- Task to carry out -
When you reach the line with "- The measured" in the listing below, transcribe it and each line after it up to and including the line with "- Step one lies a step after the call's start", exactly and with nothing else.
___ Records to process
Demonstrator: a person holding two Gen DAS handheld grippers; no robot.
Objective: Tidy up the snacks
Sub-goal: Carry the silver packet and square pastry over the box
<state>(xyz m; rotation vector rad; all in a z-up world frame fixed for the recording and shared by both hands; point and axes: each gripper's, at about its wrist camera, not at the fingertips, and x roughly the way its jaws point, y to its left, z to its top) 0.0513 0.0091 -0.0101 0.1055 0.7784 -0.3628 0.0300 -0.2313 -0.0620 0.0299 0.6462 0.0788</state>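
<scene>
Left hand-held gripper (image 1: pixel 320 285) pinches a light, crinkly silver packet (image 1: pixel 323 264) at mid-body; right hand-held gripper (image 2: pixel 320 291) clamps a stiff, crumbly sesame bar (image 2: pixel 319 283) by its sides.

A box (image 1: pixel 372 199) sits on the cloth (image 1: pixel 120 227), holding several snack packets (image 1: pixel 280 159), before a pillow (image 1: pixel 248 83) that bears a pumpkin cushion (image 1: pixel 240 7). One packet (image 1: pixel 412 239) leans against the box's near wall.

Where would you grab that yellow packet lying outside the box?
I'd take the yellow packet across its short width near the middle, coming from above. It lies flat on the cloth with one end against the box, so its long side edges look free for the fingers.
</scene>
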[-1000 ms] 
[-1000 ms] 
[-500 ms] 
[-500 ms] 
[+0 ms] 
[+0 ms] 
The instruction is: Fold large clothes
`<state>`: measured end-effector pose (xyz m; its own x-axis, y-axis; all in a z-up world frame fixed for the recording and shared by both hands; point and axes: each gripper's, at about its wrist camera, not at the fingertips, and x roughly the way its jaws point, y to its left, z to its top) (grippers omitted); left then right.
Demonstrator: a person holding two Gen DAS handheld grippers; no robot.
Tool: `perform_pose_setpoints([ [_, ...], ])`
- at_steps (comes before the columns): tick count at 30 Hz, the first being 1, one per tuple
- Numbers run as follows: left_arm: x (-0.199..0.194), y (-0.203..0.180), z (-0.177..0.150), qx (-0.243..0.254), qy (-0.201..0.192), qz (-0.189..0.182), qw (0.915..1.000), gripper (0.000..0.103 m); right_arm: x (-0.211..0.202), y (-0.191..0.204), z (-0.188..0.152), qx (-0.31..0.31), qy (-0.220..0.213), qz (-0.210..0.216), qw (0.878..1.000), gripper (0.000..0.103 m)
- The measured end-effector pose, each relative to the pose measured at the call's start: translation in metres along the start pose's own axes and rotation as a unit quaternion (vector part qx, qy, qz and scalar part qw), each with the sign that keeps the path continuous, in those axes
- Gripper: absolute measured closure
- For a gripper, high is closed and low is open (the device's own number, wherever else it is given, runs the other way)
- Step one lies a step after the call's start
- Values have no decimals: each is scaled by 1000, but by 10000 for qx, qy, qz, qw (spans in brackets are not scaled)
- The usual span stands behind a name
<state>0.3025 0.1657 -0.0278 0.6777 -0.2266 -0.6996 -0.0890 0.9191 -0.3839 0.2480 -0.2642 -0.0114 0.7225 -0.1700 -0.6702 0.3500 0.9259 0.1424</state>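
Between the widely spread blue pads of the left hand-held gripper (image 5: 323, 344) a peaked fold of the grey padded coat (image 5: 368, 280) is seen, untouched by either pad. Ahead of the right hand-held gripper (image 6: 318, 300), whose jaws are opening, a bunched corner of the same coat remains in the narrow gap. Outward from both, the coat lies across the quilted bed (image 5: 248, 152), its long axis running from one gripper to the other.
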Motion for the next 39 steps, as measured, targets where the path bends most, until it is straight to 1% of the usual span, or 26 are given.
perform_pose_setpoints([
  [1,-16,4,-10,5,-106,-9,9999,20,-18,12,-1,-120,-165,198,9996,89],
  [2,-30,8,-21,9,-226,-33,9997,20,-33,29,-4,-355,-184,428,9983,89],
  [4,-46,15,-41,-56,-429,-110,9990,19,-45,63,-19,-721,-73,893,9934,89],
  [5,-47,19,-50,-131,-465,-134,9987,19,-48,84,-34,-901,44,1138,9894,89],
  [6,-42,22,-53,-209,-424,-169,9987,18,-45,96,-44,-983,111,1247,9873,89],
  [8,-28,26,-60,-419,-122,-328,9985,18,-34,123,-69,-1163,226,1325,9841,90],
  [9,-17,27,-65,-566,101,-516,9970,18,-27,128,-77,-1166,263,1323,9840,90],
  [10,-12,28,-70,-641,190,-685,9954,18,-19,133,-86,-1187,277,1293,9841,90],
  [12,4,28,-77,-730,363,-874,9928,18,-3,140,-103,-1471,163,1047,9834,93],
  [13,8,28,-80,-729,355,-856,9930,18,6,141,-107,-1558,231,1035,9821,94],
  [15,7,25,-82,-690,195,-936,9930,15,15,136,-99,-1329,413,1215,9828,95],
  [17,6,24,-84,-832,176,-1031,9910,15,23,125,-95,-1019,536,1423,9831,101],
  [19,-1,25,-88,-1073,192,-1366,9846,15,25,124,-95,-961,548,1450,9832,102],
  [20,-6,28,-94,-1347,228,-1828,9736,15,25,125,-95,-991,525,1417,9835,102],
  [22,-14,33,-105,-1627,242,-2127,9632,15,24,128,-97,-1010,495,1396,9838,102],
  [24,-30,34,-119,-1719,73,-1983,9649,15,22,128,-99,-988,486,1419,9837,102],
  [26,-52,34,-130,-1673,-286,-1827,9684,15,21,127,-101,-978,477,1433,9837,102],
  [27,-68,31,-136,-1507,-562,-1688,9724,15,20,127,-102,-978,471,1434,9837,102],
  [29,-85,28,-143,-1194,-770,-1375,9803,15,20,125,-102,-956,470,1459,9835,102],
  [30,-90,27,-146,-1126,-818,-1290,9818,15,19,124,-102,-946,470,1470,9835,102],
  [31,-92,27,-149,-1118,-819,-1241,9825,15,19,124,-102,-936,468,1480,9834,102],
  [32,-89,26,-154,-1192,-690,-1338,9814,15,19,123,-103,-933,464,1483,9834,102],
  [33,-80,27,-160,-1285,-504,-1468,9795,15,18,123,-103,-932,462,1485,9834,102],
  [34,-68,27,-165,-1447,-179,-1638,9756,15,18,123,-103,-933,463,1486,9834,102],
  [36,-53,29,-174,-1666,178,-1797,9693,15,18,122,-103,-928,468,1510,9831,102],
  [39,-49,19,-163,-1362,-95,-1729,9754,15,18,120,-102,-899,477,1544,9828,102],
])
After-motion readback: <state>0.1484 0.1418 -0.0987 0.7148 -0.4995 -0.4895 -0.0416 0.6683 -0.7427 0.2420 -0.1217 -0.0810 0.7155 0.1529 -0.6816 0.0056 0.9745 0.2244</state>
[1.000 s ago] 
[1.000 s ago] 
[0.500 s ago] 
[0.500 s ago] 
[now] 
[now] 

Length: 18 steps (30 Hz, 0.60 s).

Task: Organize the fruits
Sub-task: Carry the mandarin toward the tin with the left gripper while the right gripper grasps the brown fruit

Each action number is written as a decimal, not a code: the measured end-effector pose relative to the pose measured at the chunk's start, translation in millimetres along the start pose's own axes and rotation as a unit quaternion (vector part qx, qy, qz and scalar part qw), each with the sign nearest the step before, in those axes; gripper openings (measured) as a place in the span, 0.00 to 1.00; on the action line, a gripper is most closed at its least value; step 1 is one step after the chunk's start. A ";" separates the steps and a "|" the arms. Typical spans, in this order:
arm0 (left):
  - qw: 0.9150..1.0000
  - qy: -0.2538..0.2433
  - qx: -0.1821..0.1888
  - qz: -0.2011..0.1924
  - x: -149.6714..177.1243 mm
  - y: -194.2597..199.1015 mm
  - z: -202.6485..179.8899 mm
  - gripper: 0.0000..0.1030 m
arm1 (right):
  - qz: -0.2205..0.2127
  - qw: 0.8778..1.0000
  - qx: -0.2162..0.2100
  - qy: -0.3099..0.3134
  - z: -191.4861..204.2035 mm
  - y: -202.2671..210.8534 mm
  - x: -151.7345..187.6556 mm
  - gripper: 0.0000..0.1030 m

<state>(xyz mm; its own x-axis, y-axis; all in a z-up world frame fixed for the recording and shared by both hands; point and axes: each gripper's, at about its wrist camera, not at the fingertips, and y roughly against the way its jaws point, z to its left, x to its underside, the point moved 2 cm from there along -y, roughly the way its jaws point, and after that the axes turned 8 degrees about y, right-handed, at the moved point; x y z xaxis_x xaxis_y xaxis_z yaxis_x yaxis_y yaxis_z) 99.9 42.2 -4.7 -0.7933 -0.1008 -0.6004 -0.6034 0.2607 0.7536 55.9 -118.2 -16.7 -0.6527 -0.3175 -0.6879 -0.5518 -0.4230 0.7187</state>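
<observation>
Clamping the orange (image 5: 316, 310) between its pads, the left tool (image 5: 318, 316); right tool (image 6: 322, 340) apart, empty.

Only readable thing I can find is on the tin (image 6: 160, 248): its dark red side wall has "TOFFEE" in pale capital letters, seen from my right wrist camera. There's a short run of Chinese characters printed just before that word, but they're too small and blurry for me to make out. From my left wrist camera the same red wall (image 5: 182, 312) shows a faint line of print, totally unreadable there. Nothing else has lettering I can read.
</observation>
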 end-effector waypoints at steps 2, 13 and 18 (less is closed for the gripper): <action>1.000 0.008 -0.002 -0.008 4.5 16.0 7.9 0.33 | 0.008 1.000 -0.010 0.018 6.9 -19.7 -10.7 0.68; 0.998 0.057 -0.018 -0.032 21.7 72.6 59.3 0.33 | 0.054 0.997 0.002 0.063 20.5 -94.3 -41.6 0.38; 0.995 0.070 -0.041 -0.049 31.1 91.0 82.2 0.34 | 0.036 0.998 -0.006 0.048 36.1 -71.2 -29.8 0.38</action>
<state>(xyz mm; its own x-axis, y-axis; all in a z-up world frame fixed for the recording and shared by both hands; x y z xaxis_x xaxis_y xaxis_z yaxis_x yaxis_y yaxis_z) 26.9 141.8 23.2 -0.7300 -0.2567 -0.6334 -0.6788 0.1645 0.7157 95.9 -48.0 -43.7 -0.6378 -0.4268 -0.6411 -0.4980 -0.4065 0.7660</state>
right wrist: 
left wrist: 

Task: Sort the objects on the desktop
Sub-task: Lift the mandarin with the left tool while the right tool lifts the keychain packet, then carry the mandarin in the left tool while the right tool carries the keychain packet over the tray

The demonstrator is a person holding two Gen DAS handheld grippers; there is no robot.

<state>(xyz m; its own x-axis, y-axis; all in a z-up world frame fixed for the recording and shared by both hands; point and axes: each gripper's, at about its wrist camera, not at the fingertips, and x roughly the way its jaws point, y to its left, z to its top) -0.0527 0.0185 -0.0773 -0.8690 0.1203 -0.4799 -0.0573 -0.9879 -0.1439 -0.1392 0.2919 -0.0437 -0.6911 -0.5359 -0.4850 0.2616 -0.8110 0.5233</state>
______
- Solution to this exercise -
- The measured end-effector pose, each relative to the pose measured at the call's start: translation in metres along the start pose's own axes and rotation as a unit quaternion (vector part qx, qy, qz and scalar part qw), each with the sign that keeps the path continuous, in those axes
- Gripper: absolute measured closure
- For a gripper, high is closed and low is open (the device's own number, wherever else it is given, runs the other way)
- Step one lies a step after the call's start

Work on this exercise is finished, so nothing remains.